World-Famous Restaurant Per Se Crashes and Burns

Or so the latest New York Times review suggests in its scathing takedown

If you're charging $325 a head for dinner, you'd better be darn near flawless. There's no room for lame, phoned-in dishes and sloppy service at those prices. Chef Thomas Keller, who became a star thanks to his boundary-pushing, exquisite French-American cuisine at his flagship French Laundry restaurant in Napa—and at various spinoffs including the triple-Michelin-starred Per Se in New York City—may now be resting a little too comfortably on his laurels, according to the most recent review by New York Times restaurant critic Pete Wells. He just yanked Per Se's Times rating down from four stars to a pitiful two. 
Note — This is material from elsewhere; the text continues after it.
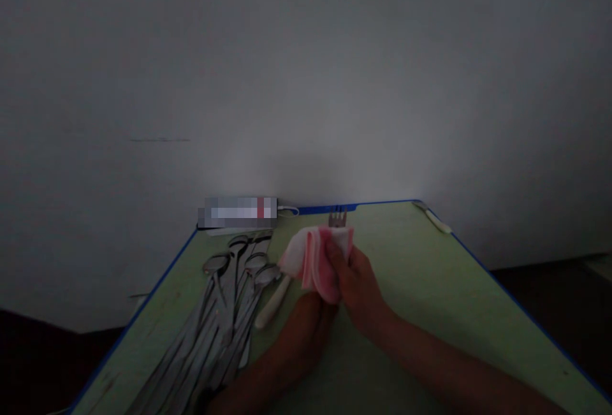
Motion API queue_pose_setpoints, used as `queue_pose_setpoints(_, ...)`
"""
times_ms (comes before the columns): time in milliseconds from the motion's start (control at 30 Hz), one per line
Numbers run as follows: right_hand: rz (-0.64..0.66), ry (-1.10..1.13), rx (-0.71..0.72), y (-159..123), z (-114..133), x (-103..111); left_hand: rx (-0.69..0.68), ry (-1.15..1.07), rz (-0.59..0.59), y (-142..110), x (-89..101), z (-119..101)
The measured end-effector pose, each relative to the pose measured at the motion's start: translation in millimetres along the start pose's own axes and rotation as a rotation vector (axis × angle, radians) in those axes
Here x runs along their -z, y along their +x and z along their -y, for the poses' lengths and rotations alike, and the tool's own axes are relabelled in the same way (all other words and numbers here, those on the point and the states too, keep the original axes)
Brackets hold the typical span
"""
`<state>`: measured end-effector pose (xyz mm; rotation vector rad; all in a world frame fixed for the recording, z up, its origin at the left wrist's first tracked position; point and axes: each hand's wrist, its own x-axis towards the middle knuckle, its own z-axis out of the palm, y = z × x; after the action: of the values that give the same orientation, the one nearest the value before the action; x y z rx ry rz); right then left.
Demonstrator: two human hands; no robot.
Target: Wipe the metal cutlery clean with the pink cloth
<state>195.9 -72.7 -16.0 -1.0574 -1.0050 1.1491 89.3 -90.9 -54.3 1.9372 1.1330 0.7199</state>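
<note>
A pink and white cloth (315,262) is folded around a fork (337,218), whose tines point up and away above the cloth's edge. My right hand (358,287) is closed, its thumb pressing the cloth against the fork. Just below the cloth, my left hand (310,319) is closed around the fork's lower end; the handle is hidden by that hand and the cloth. Left of my hands lies a pile of metal spoons and other cutlery (229,306). Between pile and left hand rests a pale-handled utensil (273,303), its far end covered by the cloth.
The green tabletop (415,287) has a blue edge and stands against a grey wall (306,83). A fork with a pale handle (436,218) lies at the far right corner. At the back left is a blurred-out device (239,212) with a white cable (289,210).
</note>
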Motion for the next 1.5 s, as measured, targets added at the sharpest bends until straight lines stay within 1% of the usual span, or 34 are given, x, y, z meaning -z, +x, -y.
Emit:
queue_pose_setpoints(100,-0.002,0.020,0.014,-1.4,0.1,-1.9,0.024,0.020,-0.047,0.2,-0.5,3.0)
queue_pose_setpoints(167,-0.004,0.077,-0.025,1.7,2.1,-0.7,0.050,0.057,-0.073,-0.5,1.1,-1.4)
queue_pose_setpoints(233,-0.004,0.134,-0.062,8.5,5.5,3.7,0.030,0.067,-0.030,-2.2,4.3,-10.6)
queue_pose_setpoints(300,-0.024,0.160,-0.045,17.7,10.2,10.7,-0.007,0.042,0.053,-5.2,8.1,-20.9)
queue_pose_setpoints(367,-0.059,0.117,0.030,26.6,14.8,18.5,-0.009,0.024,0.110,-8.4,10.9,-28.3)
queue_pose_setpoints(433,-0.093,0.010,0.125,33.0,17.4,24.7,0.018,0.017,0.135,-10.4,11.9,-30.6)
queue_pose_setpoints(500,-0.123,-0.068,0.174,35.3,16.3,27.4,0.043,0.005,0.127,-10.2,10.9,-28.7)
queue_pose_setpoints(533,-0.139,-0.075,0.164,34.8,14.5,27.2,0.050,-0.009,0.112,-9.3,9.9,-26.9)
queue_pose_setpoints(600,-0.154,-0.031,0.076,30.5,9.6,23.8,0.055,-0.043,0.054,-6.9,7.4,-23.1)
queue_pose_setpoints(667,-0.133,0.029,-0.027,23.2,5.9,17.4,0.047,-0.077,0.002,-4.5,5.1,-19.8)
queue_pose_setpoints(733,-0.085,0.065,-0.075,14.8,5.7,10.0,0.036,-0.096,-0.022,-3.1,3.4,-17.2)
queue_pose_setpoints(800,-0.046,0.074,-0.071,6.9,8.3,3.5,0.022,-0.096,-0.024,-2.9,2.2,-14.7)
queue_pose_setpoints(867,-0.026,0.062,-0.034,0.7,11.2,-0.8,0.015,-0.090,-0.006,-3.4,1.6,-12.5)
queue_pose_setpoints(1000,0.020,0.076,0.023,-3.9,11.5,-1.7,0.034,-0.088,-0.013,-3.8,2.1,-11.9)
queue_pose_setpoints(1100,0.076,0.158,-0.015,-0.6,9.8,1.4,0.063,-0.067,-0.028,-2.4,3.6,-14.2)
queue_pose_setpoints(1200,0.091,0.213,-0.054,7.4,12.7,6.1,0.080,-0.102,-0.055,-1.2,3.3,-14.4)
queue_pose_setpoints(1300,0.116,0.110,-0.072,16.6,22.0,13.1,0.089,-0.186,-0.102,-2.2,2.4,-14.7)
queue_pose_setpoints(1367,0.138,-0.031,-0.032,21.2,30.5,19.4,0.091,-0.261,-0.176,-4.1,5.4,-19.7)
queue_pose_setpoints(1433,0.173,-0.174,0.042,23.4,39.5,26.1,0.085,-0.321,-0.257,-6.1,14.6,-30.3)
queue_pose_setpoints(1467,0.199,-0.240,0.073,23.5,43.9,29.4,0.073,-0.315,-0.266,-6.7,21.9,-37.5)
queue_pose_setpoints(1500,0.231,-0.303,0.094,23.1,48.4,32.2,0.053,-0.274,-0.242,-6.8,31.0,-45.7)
To be clear, two-star reviews from Wells for less ambitious spots are often considered a plus: They can help raise the restaurant's profile, and are typically full of laudatory remarks as well as (often constructive) critiques.

Not so the review of Per Se, which barely gets one sentence in before it drops its first bomb, citing "the slow creep of mediocrity and missed cues." The rest of the review doesn't let up, calling the restaurant "disappointly flat-footed" and "hermetic, self-regarding, ungenerous."

The compliments, not that there are many, mostly come in the form of comparing old glories to the current state of decline. Wells mentions classic Keller signatures like "Oysters and Pearls," a deservingly famous caviar, oyster and tapioca concoction invented ages ago at French Laundry and still being served at Per Se too. "One could argue that it's a little lame that Mr. Keller is still trotting them out," writes Wells, adding that those dishes make the more recent creations look "random and purposeless."

He goes on, citing a "dismal green pulp of cooked romaine lettuce" and a mushroom bouillon that's "as murky and appealing as bong water." And he mentions waiters who shove guests in their chairs and don't bother refilling wine glasses.

The few successes include a dish involving caviar that comes with a $75 supplementary fee, and a white-truffle risotto for an additional $175.

"Is Per Se worth the time and money?" Wells asks at the end. Spoiler alert: The answer is a two-letter word.